◆ EXERCISE GOAL
Although the records include pictures, the copy should not; write out exactly the lines from the first through the line with "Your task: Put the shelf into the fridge".

*** SUPPLIED INFORMATION ***

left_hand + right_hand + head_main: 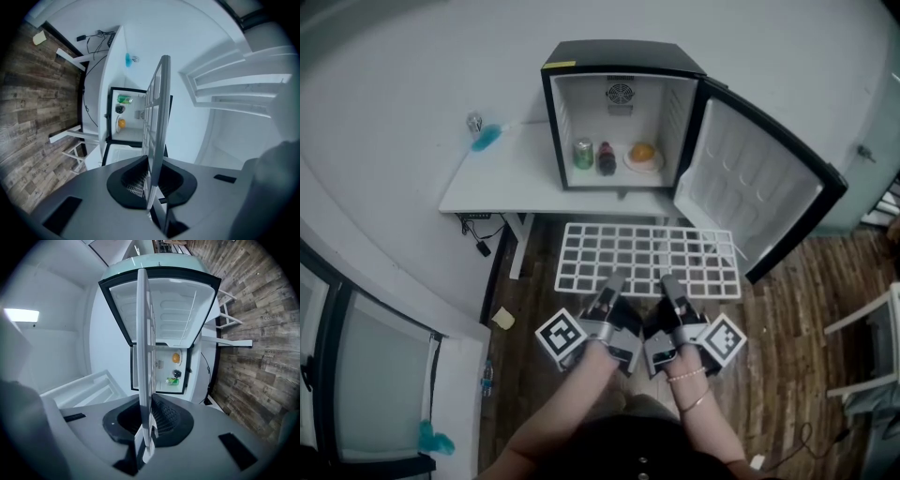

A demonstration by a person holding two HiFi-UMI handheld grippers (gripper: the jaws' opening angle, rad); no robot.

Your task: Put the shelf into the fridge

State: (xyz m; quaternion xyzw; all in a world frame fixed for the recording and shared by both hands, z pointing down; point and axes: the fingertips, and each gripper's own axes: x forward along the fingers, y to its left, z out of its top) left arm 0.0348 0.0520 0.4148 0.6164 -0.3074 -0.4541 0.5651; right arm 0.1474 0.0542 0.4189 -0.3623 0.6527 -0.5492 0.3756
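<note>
The head camera sits high above the person and looks steeply down, taking in the left gripper (607, 283) and the right gripper (672, 284) low in the middle, the shelf (647, 258) just ahead, the open fridge (619, 122) at the table's (497, 183) right end, and the wood floor (787, 309). Each gripper camera rides close behind its own jaws, facing along the shelf's edge into the fridge. The left gripper view is rolled so the floor lies at its left; the right gripper view rolls oppositely. All three share the shelf and the fridge interior.
</note>
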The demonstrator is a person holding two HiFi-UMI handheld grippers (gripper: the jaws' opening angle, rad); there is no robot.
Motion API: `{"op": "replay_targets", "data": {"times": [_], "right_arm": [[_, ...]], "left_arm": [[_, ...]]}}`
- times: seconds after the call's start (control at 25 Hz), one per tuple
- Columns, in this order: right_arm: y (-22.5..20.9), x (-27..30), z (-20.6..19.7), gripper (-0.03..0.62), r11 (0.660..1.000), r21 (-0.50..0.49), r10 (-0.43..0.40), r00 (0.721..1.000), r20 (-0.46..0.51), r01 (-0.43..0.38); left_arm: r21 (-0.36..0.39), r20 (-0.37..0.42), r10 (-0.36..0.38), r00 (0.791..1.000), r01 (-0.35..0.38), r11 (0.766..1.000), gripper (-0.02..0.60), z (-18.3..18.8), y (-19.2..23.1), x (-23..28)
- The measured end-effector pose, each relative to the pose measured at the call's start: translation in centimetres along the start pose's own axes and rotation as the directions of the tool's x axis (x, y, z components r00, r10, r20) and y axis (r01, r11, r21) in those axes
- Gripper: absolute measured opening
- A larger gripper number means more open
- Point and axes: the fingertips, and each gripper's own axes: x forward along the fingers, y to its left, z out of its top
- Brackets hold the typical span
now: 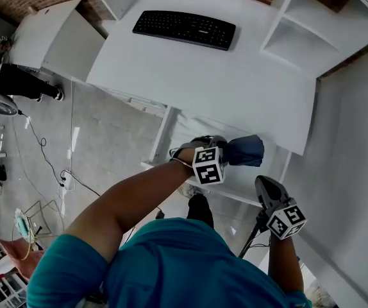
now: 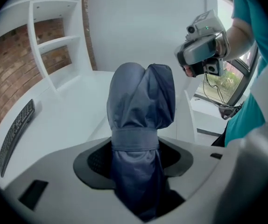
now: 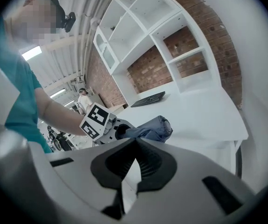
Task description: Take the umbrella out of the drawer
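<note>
Head view: the left gripper [image 1: 217,147] holds a folded slate-blue fabric umbrella [image 1: 245,150] up beside the white desk's [image 1: 203,82] front edge. Left gripper view: its jaws clamp the umbrella's strapped waist (the bulk overhangs ahead). Right gripper view: the right gripper [image 3: 134,141] is closed and empty. The risk, I judge, is the slick fabric slipping, or the umbrella knocking the desk edge.

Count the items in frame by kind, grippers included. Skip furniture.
umbrella: 1
keyboard: 1
grippers: 2, left gripper and right gripper
total: 4
</note>
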Motion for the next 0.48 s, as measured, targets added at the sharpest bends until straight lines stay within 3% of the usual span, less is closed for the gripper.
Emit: {"op": "replay_targets", "data": {"times": [0.24,0.48], "right_arm": [[3.4,5.3,3.3,0.021,0.989,-0.075,0.123,0.992,-0.039,-0.126],[9.1,10.4,5.5,0.021,0.955,-0.148,0.247,0.965,-0.082,-0.257]], "left_arm": [[-0.108,0.045,0.099,0.994,-0.094,0.990,0.264,-2.2,2.9,-6.0],[-0.236,0.070,0.212,0.975,-0.190,0.953,0.263,-6.3,4.0,-13.1]]}}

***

◆ TASK ANSWER
left_hand + right_hand + head_main: 

A demonstration by a person holding two HiFi-UMI handheld grippers (gripper: the jaws' opening angle, rad); no robot.

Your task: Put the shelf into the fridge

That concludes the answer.